#### Raw data ####

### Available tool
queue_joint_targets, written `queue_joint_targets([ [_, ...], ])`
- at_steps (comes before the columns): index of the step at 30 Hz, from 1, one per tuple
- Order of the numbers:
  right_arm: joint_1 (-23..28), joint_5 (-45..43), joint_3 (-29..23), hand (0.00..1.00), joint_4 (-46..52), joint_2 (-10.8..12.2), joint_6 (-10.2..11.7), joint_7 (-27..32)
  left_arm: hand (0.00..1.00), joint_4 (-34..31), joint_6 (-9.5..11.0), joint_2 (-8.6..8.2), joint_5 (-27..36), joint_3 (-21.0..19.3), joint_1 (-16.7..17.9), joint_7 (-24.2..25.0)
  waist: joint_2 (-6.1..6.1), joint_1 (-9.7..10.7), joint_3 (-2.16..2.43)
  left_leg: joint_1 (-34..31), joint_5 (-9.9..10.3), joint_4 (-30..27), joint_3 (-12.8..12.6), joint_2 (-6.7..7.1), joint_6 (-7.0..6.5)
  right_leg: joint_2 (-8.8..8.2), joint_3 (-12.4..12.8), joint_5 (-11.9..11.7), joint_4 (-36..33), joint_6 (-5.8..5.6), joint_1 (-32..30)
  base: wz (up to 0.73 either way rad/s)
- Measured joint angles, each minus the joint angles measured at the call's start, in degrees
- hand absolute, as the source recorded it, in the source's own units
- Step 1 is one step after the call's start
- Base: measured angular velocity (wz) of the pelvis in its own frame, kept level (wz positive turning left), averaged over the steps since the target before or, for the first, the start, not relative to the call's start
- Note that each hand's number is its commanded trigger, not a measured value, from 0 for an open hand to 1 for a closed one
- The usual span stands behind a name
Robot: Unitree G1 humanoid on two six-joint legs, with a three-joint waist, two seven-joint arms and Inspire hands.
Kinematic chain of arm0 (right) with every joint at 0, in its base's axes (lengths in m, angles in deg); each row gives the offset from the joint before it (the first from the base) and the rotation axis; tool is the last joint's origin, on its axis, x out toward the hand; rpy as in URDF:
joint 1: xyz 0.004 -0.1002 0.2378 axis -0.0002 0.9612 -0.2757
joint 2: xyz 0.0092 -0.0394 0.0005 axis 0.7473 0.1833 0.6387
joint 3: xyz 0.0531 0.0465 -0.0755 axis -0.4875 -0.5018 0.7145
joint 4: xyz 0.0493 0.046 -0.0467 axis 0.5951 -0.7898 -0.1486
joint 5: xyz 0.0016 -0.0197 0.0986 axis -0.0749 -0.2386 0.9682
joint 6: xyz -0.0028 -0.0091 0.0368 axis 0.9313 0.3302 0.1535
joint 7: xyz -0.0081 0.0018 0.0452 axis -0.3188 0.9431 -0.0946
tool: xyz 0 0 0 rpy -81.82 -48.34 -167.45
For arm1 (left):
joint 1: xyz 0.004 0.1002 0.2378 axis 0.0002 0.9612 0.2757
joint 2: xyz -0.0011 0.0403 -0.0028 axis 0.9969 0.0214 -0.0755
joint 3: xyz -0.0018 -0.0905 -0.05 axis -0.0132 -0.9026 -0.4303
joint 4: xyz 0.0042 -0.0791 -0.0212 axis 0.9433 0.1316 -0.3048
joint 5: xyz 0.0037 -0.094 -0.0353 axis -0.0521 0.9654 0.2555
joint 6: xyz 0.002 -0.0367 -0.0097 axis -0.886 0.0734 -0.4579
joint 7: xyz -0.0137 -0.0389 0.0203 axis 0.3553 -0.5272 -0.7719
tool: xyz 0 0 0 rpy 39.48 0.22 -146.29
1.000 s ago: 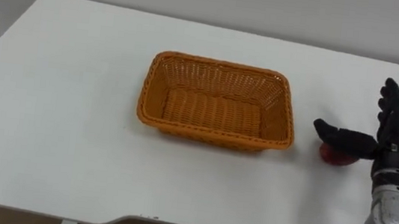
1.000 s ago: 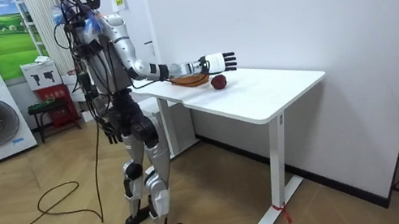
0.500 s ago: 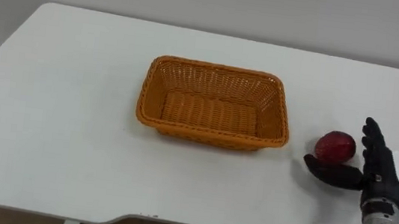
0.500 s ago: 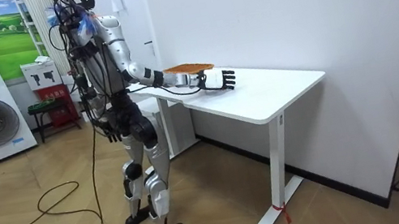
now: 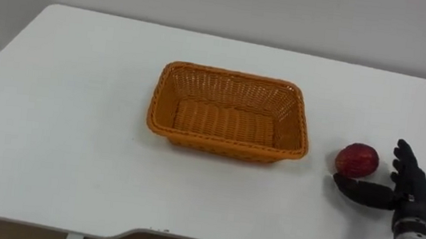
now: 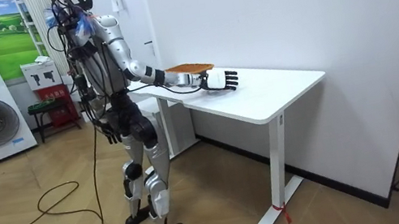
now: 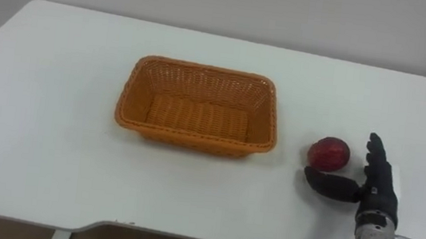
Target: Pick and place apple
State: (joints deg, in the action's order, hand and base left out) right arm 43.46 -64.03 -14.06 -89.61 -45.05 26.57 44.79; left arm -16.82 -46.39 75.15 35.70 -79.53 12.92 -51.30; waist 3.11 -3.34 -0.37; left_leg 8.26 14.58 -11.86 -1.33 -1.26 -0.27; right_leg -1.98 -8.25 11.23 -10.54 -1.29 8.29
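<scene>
1. The task looks barely begun. The apple [image 5: 356, 160] lies on the white table [image 5: 60, 118] to the right of the basket [image 5: 234, 74], outside it, near its right end wall but clear of it. The basket is empty.
2. The right hand [image 5: 413, 197] sits farther right of the basket than the apple does, and a little nearer the robot. Its fingers are straight and spread wide, and it holds nothing. The thumb stretches back toward the basket along the apple's near side. I cannot tell whether it touches the fruit.
3. By my reading, everything is left to do: close on the apple, lift it, carry it left over the basket's rim and let go inside.
4. The apple is dark red, round and smooth-skinned with a slight sheen, so a nudge would probably roll it.
5. The basket is orange wicker, rectangular with rounded corners, out-sloping walls and a braided rim.
6. The table top is smooth, matt and flat.
7. In the room view the robot stands upright at the table's end, its right arm reaching past the basket.
</scene>
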Motion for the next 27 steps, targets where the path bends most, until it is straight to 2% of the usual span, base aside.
queue_joint_targets([
  [3, -0.52, -1.97, 0.01, 0.00, -2.23, 0.01, 1.65, -0.48, 0.00, 0.10, 0.01, 0.00, 0.06, 0.10, -0.04, 0.00, -0.04, 0.01, -0.02, 0.00, 0.00, -0.14, 0.16, 0.00, 0.00, 0.00, -0.14, 0.00, 0.00, 0.00, 0.17, 0.01],
  [6, -1.17, -3.94, 0.01, 0.00, -3.73, 0.00, 2.32, -0.80, 0.00, 0.12, 0.02, 0.00, 0.06, 0.17, -0.06, 0.00, -0.13, 0.00, -0.06, -0.01, 0.01, -0.17, 0.17, 0.00, 0.00, 0.00, -0.17, -0.01, -0.01, 0.00, 0.24, 0.00],
  [17, -1.82, -8.32, -0.30, 0.00, -4.27, -0.09, 2.16, -2.35, 0.00, 0.11, 0.02, 0.08, 0.02, 0.07, 0.89, 2.72, -0.75, -0.11, -0.01, -0.06, 0.01, 0.01, 0.72, 0.05, 0.02, 0.00, -0.55, -0.06, -0.02, 0.01, 0.36, 0.01],
  [24, -2.39, -8.65, -0.12, 0.00, -4.27, -0.26, 0.62, -3.53, 0.00, 0.11, -0.25, 0.39, 0.02, 0.09, 1.10, 4.68, -0.19, -0.27, 0.05, -0.06, 0.01, 0.01, 0.72, 0.05, 0.02, 0.00, -0.58, -0.05, -0.03, 0.01, 0.30, 0.00],
  [25, -2.44, -8.65, -0.12, 0.53, -4.27, -0.26, 0.40, -3.70, 0.00, 0.11, -0.33, 0.44, 0.01, 0.09, 1.12, 4.94, -0.10, -0.28, 0.09, -0.05, 0.01, 0.00, 0.71, 0.05, 0.02, 0.00, -0.58, -0.05, -0.03, 0.01, 0.30, 0.00],
  [26, -2.48, -8.65, -0.08, 0.73, -4.27, -0.26, 0.22, -3.78, 0.00, 0.11, -0.53, 0.52, 0.01, 0.09, 1.12, 5.29, 0.05, -0.31, 0.13, -0.05, 0.01, 0.00, 0.71, 0.05, 0.02, 0.00, -0.58, -0.05, -0.03, 0.01, 0.29, 0.00],
  [27, -2.51, -8.65, -0.05, 0.87, -4.27, -0.26, 0.00, -3.84, 0.00, 0.11, -0.67, 0.58, 0.00, 0.09, 1.13, 5.47, 0.17, -0.35, 0.13, -0.05, 0.01, 0.00, 0.71, 0.05, 0.02, 0.00, -0.58, -0.05, -0.03, 0.01, 0.29, 0.00],
])
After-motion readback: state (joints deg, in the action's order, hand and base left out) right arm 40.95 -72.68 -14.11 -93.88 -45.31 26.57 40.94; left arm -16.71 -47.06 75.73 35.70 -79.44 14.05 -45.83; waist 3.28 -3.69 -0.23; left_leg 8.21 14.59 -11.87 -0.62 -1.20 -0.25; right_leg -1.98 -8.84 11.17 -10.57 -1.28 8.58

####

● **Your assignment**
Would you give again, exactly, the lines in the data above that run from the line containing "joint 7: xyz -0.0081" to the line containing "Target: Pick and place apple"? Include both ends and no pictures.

● **Solution for this problem**
joint 7: xyz -0.0081 0.0018 0.0452 axis -0.3188 0.9431 -0.0946
tool: xyz 0 0 0 rpy -81.82 -48.34 -167.45
For arm1 (left):
joint 1: xyz 0.004 0.1002 0.2378 axis 0.0002 0.9612 0.2757
joint 2: xyz -0.0011 0.0403 -0.0028 axis 0.9969 0.0214 -0.0755
joint 3: xyz -0.0018 -0.0905 -0.05 axis -0.0132 -0.9026 -0.4303
joint 4: xyz 0.0042 -0.0791 -0.0212 axis 0.9433 0.1316 -0.3048
joint 5: xyz 0.0037 -0.094 -0.0353 axis -0.0521 0.9654 0.2555
joint 6: xyz 0.002 -0.0367 -0.0097 axis -0.886 0.0734 -0.4579
joint 7: xyz -0.0137 -0.0389 0.0203 axis 0.3553 -0.5272 -0.7719
tool: xyz 0 0 0 rpy 39.48 0.22 -146.29
1.000 s ago: 
1.000 s ago: 
0.500 s ago: 
0.500 s ago: 
now: 
now: 
now: 
Target: Pick and place apple

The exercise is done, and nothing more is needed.